I see them in their drawn skin, the gaps where teeth were long ago before worms and the bacteria of the dirt ate flesh and gum, and I see the sunken holes where eyes once lived, secured, bright. Alive. I hear them wail their songs and the wind wails back, knocking wood against stone, and the glass of windows creaks, ready to burst. Skeleton hands reach for me, polished knucklebones bright against the rot of their faces, and the specters dance in the night, laughing and shouting. I hear them. I know them well in the beating of my heart and in the shadows of my room, I see the corners shrink, moving inward, and the darkness groans around me, growing deeper, louder. Louder. 

The rats within these walls skitter and scurry, teeth gnawing on crumbling wood, tearing it, shredding it, and I feel the flesh of my bones torn with every splinter caught in between my fingers and toes. The crickets shriek, disrupting songs, until the croaks of frogs embody the souls of insects that wanted to sing too, in a pitch all of their own. I can hear them. I can hear all of them. I hear them in the pounding of my head, of a pulse slamming against my skull, cracking and chipping away at nighttime’s resolve. In dreams, I hear them, and I see them, and in dreams, their skeleton hands clasp into mine, burning cold, white-hot, and the scalding of my palms blinds me from the static in my head. I know them as they know me, specters and ghosts, of the dead and the living. Bones rattle, trembling and dancing, piling around my ankles, shattering with every step among femurs and collarbones.
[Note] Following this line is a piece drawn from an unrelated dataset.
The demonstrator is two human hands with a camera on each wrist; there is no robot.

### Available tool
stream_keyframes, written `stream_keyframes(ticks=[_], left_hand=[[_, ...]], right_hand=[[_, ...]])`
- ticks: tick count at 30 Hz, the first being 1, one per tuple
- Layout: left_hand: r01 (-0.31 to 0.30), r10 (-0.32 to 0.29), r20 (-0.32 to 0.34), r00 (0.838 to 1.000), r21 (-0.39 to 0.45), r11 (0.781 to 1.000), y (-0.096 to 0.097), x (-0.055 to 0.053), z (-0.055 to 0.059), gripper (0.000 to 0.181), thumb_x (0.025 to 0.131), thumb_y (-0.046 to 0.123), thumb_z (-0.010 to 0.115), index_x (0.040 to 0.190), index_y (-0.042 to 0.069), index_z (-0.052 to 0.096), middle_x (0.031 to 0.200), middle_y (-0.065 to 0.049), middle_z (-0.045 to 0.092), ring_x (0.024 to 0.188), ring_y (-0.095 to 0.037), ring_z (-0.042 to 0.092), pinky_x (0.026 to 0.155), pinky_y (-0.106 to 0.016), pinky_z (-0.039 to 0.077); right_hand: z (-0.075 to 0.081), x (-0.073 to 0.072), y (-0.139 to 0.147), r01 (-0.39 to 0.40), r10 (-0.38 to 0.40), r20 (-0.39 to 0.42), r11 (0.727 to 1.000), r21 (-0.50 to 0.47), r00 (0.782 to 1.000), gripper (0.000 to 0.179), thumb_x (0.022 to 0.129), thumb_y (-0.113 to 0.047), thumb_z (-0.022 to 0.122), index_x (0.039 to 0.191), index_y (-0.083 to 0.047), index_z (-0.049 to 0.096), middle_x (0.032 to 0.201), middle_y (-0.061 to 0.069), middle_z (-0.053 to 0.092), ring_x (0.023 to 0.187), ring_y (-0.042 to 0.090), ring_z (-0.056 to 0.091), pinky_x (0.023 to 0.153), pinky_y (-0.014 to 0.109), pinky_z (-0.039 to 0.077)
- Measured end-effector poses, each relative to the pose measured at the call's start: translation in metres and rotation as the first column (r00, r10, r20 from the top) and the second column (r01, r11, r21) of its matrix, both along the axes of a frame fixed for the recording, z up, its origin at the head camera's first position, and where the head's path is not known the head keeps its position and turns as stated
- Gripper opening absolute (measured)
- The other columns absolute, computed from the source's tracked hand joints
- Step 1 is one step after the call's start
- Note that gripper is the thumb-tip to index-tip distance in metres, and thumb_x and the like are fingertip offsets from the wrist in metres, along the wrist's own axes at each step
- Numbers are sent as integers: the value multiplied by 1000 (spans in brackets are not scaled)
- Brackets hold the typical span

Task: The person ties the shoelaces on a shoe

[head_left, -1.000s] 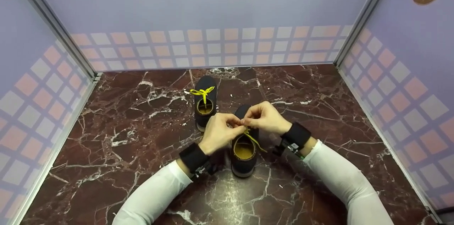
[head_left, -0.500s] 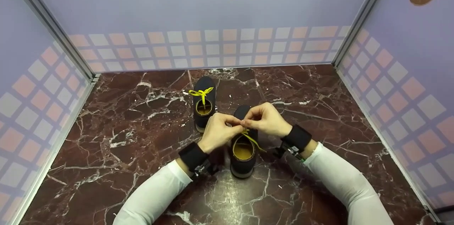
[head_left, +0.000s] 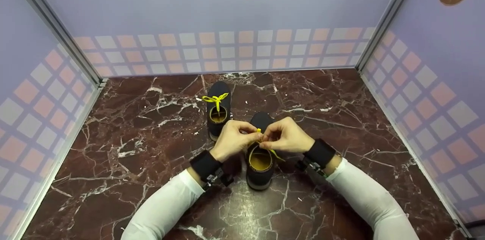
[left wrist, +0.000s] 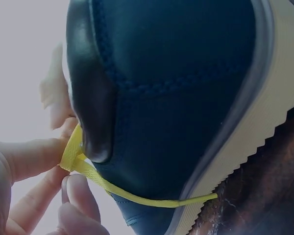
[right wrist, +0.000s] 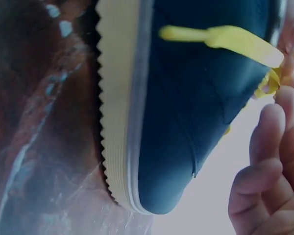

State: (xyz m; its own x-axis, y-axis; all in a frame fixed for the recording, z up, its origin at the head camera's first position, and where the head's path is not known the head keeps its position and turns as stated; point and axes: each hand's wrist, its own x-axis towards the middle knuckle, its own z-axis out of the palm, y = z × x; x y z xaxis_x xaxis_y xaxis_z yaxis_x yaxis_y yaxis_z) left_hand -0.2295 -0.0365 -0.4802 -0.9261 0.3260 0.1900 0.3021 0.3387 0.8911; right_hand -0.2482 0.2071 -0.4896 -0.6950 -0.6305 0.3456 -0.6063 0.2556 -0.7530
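A dark shoe [head_left: 260,184] with a yellow lining lies in front of me, toe pointing away. Over its tongue, my left hand [head_left: 235,137] pinches a loop of the yellow shoelace [left wrist: 71,152] between thumb and finger; a bit of that loop shows above the fingertips in the head view. Close beside it, my right hand [head_left: 290,137] holds the lace low at the knot, thumb and index together, other fingers curled. One loose lace end [right wrist: 186,34] hangs down the shoe's side in the right wrist view. The knot itself is mostly hidden by fingers.
A second dark shoe [head_left: 214,128], its yellow lace tied in a bow [head_left: 216,98], stands just left and farther back. Both are on a dark red marbled tabletop [head_left: 151,179]. Patterned panels [head_left: 242,13] enclose the back and both sides.
My right hand has moved slightly down and toward me, its fingertips leaving the left fingertips for the knot. A yellow loop now shows above the left fingers. Both shoes stay put.
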Motion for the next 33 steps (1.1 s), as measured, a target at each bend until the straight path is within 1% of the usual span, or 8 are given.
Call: stream_keyframes(ticks=[4, 7, 11, 16, 19, 24, 28, 33], left_hand=[[11, -12, 31, 999, 33, 999, -2, 0, 0, 14, 92, 18, 90, 100, 6, 89, 89, -12, 86, 62, -1, 64, 56, -17, 50], [8, -9, 32, 999, 27, 1000, -2, 0, 0, 14, 92, 20, 90, 100, 8, 90, 90, -10, 87, 67, 1, 67, 61, -17, 52], [2, -4, 58, 998, 36, 999, -2, 1, 1, 15, 92, 21, 91, 100, 9, 90, 86, -5, 86, 70, -1, 69, 65, -17, 54], [1, -18, 137, 990, 119, 993, -1, 2, 0, 15, 92, 16, 90, 100, 4, 89, 75, 2, 80, 68, -10, 69, 62, -18, 53], [-8, -24, 185, 982, 166, 986, 0, 2, -1, 14, 92, 13, 89, 100, 2, 88, 71, 7, 75, 67, -14, 68, 59, -19, 51], [-15, -32, 245, 969, 190, 982, 3, 2, -1, 14, 92, 12, 88, 99, 0, 87, 68, 10, 70, 67, -12, 64, 60, -20, 49], [-28, -35, 287, 957, 214, 976, 5, 1, -1, 13, 93, 11, 87, 99, 0, 86, 68, 9, 70, 65, -10, 63, 56, -20, 46], [-58, -53, 375, 925, 278, 959, 6, 0, -2, 12, 93, 11, 87, 101, 1, 86, 71, 5, 73, 63, -10, 62, 51, -20, 41]], right_hand=[[1, 2, -2, -21, 24, -58, 999, 43, 998, 8, 92, -14, 93, 89, -12, 86, 77, 5, 82, 65, 0, 66, 62, 14, 51], [2, 3, -2, -13, 17, -85, 999, 52, 996, 5, 94, -12, 90, 90, -11, 87, 79, 6, 83, 66, 0, 63, 62, 13, 48], [4, 2, 2, 11, -8, -46, 998, 65, 999, 7, 96, -7, 85, 90, -10, 87, 76, 7, 80, 61, 0, 55, 58, 14, 41], [5, -1, 7, 55, -58, 30, 993, 109, 998, 10, 95, -6, 83, 86, -10, 86, 70, 7, 77, 57, 0, 52, 57, 14, 40], [4, -2, 7, 55, -63, 56, 990, 131, 996, 11, 96, -8, 83, 86, -10, 86, 72, 8, 78, 57, 1, 54, 59, 15, 43], [4, -2, 3, 71, -79, 59, 988, 134, 995, 10, 96, -10, 83, 86, -10, 86, 73, 10, 79, 59, 1, 57, 59, 15, 44], [3, -2, 0, 94, -100, 69, 991, 93, 993, 3, 94, -8, 86, 96, -8, 84, 82, 11, 82, 67, 2, 66, 64, 17, 52], [2, -1, -3, 89, -90, 60, 996, 27, 994, 24, 92, -5, 88, 115, -4, 78, 96, 13, 84, 76, 5, 72, 69, 19, 59]])
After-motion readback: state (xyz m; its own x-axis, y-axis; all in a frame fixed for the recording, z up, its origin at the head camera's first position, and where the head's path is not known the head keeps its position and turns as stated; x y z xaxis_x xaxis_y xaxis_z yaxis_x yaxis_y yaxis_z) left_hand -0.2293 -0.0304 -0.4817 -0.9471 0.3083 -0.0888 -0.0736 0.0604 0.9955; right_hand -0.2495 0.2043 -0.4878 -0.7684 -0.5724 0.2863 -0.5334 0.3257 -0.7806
They are bleached, stark, and brittle. They call to me, beckoning, shaking in their roots, as the songs of ghosts and spirits grow wilder and frantic, and the cliffside looms before me. Sharp rocks cut my feet, and the wind rips past. The rushing of waterfalls blocks out the noise of the night, of the woodland, the forest, and the drop below me, I know would be more than enough. 

Over the anger of river water rushing to its doom, the chirping of birds breaks the noise, the vibrations in my body. A robin, red-chested, and proud, hovers before me, wings flapping, legs tucked beneath its body. My fingers extend for the bird, reaching, wanting. The robin chirps, and then screams as its body is torn apart, a raven appearing where the little bird once hovered. The raven squawks and shouts, its beak pecks at my eyes, listless and broken. In the careening feeling of falling from a cliffside, the rush of wind chills my shattered bones, the frost sewing them back together, blood congealing, thickening. Choking, I am choking; the wind suffocates me, and the red in my veins burns from the inside out, boiling like lava. I hear the language of the mountainside, of its roaring and its power, not bothering to brace nor pray to whatever Gods might survive me.
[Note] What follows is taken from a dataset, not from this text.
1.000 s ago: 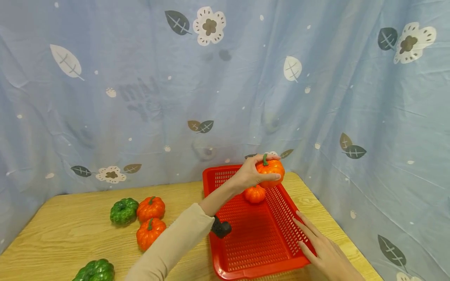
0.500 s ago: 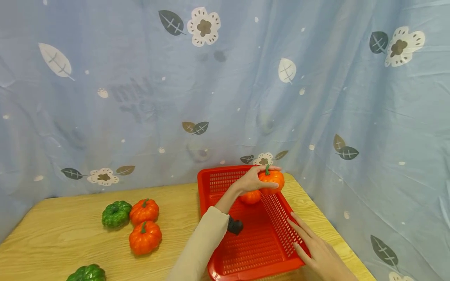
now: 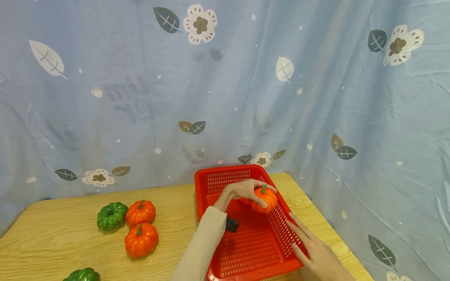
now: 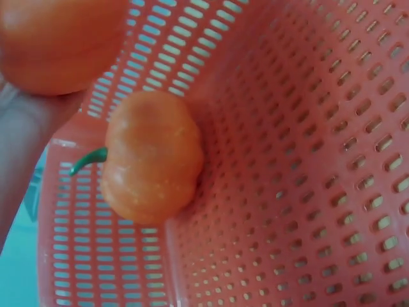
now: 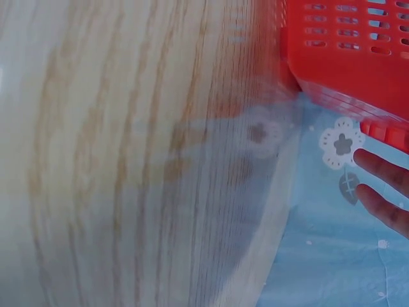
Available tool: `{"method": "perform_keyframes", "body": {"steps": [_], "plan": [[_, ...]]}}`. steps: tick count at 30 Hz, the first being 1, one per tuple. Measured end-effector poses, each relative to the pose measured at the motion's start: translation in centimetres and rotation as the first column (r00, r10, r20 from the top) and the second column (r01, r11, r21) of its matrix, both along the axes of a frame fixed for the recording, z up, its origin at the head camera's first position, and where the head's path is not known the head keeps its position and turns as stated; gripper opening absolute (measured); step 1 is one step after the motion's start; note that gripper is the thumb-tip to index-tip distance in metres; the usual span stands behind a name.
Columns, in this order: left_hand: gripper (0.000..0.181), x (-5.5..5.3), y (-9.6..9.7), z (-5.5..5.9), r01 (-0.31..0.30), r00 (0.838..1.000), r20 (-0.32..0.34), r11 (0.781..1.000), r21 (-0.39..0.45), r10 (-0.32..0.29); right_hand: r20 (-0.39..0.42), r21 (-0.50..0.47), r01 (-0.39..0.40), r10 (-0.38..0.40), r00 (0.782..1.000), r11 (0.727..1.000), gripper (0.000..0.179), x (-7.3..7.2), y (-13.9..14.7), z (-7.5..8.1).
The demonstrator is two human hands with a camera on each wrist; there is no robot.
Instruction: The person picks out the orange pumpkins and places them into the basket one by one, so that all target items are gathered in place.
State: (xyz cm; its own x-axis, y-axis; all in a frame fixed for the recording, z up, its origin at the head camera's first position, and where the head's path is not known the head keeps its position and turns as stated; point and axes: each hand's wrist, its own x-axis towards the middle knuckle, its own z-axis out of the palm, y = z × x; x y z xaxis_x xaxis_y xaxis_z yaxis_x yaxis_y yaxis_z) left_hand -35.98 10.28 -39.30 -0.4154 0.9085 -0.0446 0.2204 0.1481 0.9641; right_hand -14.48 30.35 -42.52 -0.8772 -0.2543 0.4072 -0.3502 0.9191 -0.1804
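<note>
Red perforated basket (image 3: 253, 249) on the wooden table (image 3: 70, 234): my right hand (image 3: 316, 249) lies flat-fingered against its right rim. My left hand (image 3: 246, 191) grips an orange pumpkin (image 3: 264, 200) low inside, beside another pumpkin (image 4: 150, 166). I judge: seat it before letting go.

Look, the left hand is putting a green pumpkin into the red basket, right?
Not quite: the pumpkin that the left hand holds is orange, not green, as the head view shows. It is indeed being held in the red basket. The green pumpkin sits out on the table.
</note>
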Motion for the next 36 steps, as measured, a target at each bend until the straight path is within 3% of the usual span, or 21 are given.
{"method": "perform_keyframes", "body": {"steps": [3,6,11,19,30,36], "plan": [[0.054,0.0,-0.1,-0.2,0.105,0.992,0.081,0.994,-0.042,-0.101,0.001,0.005,0.002,-0.002,1.0,1.0,0.05,0.0,0.0,0.0],[0.056,0.1,0.1,-0.5,0.194,0.97,0.164,0.979,-0.064,-0.181,0.001,0.009,0.005,-0.005,1.0,1.0,0.05,-0.1,0.0,0.0],[0.06,0.3,0.6,-1.1,0.303,0.936,0.219,0.947,-0.106,-0.275,0.004,-0.001,0.004,-0.004,1.0,1.0,0.049,-0.1,0.0,-0.1],[0.06,0.7,1.4,-2.0,0.317,0.945,0.164,0.915,-0.249,-0.283,0.025,-0.02,0.004,-0.003,1.0,1.0,0.048,-0.1,-0.1,0.1],[0.061,1.2,2.1,-2.6,0.322,0.946,0.134,0.89,-0.323,-0.294,0.001,-0.017,-0.013,0.013,1.0,1.0,0.048,-0.2,-0.1,0.0],[0.061,1.1,2.2,-2.5,0.337,0.941,0.157,0.877,-0.343,-0.3,0.022,-0.014,-0.001,0.001,1.0,1.0,0.049,-0.2,0.0,0.0]]}}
My eyes open in the light of dawn. The songs are muffled now, like cotton stuffed into the ears of the skulls littered about the woodland. Fox jaws, coyote teeth, and the skulls of fallen birds of prey crumbled into dust and shards, fragments pushed into the mud and dirt, blanketed by lichen and moss. Muffled, fuzzy, like sludge in my ears. I can see them, yet I cannot hear. The specters laugh, and they continue to dance, mouths agape in raucous joy, empty bottles of wine poured down their throats and into the chasms of their chests. This cycle never ends, of dancing and singing, of wailing and laughing. I close my eyes to the rays of the sun, blotting shadows through the trees and into my face. I can taste it, the warmth, the heat, and I can smell renewal through the decomposition of bones and blood. 
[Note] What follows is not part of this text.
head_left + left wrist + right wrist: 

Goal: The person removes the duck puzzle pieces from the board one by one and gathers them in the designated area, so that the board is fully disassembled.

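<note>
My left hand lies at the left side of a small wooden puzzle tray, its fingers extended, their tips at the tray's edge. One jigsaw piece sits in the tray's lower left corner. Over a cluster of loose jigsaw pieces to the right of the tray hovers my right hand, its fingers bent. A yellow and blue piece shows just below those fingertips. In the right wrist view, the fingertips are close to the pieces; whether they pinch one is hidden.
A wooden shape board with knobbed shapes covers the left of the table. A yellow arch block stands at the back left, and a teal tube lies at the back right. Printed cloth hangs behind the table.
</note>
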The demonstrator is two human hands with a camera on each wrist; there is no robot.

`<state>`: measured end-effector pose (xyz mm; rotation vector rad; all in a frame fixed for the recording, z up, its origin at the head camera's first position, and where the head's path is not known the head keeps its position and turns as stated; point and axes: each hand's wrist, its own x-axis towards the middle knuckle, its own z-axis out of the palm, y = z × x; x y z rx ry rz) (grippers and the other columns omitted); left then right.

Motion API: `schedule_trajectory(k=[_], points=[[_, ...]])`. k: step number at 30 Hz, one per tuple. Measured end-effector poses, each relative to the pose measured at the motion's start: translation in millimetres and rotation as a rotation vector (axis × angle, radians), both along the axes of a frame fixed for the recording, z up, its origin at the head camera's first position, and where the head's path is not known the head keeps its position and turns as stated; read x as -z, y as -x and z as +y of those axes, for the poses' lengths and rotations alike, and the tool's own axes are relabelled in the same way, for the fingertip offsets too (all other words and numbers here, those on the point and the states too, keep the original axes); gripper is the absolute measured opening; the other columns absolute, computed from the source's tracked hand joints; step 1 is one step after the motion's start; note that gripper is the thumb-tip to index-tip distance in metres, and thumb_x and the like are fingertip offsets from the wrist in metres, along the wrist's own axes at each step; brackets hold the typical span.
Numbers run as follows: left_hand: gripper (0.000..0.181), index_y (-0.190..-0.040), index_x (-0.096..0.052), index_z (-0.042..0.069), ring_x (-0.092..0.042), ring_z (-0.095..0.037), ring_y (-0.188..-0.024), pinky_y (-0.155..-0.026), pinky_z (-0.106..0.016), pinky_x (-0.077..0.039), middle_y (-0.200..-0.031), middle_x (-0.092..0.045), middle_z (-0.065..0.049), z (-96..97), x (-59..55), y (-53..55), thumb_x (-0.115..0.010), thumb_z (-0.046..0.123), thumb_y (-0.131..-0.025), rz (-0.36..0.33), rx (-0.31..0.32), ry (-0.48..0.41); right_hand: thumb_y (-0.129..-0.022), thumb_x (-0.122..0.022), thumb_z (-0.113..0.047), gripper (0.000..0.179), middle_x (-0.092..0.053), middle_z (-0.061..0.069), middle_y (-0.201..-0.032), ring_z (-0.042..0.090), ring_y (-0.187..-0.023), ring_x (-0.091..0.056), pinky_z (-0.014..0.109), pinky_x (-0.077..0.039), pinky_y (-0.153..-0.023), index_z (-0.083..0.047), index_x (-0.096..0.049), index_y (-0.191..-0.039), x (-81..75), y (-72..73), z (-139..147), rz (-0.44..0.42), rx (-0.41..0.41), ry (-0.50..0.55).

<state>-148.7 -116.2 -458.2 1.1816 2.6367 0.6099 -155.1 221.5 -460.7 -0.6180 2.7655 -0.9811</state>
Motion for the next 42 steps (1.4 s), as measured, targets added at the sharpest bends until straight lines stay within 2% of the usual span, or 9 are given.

The dirt between my toes is warm, and soft, once my body has moved beyond the door locking me away, and my eyes glisten. The thrum of my heart never stops and the blood rushes in my ears. The ghosts and spirits dance, the foxes and the owls joining in, as badgers feast upon the fallen, and rabbits garden their woes away. I can see them. I can hear them through the muffled haze in my head. I can reach, and I will touch them, calloused hands through rough-edged fur, and I will join their celebrations of blood and bone.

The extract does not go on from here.